#########################
Tor Without An IP Address
#########################

What's Going On Here?
=====================

This is an attempt to produce a computing environment which is connected to the
Internet but has no idea how that magic is happening.  (Or, well, as little of
an idea as possible.)  In particular, we aim to connect a Linux userland over
Tor without the machine even *having* an IP address, and without any (easy?)
way to discover the addresses of its physical neighbors.

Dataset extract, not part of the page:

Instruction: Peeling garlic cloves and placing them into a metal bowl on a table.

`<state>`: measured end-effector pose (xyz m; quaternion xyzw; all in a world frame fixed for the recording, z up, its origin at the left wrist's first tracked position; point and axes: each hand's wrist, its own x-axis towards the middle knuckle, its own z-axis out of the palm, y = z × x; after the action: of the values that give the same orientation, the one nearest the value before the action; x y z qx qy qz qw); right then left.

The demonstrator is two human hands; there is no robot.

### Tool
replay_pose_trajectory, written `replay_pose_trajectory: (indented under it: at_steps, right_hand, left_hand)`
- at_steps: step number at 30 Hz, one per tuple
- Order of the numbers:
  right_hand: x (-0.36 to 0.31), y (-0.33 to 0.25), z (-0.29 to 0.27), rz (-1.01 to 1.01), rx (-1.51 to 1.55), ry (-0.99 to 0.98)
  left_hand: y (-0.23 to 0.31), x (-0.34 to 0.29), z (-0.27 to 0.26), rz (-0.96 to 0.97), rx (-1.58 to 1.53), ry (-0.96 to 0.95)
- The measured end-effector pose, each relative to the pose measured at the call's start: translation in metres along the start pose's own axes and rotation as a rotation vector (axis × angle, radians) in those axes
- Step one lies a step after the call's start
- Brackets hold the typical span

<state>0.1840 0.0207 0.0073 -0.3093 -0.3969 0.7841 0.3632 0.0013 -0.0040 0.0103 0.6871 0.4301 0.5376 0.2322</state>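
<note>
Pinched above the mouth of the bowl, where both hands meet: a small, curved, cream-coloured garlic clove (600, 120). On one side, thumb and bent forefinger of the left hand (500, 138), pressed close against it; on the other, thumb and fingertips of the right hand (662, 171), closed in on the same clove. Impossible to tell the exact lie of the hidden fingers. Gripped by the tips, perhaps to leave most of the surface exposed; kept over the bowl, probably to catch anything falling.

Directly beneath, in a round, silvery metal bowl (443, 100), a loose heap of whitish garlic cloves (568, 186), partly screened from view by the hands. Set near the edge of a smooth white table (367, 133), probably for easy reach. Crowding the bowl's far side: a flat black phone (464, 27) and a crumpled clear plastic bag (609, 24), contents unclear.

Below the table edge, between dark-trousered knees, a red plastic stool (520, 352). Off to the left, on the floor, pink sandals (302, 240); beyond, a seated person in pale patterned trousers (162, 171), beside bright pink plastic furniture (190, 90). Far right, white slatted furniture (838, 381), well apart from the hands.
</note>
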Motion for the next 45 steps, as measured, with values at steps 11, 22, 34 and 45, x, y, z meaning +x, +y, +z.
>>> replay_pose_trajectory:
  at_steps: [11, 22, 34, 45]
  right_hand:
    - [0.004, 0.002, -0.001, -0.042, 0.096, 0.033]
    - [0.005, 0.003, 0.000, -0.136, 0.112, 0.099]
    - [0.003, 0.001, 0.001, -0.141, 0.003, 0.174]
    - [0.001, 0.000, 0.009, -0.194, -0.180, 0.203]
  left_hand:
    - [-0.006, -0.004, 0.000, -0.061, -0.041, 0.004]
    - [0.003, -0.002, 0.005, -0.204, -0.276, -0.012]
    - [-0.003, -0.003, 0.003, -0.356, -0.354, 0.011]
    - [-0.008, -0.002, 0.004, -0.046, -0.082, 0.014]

Concretely, this project aims to mitigate end-node vulnerabilities (*e.g.*
sandbox escapes, information disclosures) by ensuring that as little
information as possible is available to *arbitrary* code running on the
end-node.  It is a variant of the `isolating proxies
<https://trac.torproject.org/projects/tor/wiki/doc/TorifyHOWTO/IsolatingProxy>`_
design documented by Tor; it seeks to further minimize the attack surface
available to a compromised machine.

We're going to use two computers to do this.  One we'll allow access to the
Internet via traditional networking; this *gateway* node will run Tor.  The
other, *client* machine will also run Tor but will reach the Tor network (and
the Internet beyond) *over Tor*, as provided by the gateway, over a
non-traditional link: a serial link carrying a Tor "orconn".  Because there
seems to be some confusion, perhaps some clarification is in order.  This setup
differs substantially from SLiRP and other IP-in-X encapsulation techniques;
there is no symmetric notion of identifier for the client and gateway nodes,
though of course the client node has to use some identifier when it opens
streams, and for that it will continue to use DNS and IP addresses.  (As the
Tor network also has a notion of hidden services, the client node can, at its
discretion, establish one or more cryptographic identities for itself and allow
"inbound" connections over its outbound streams.)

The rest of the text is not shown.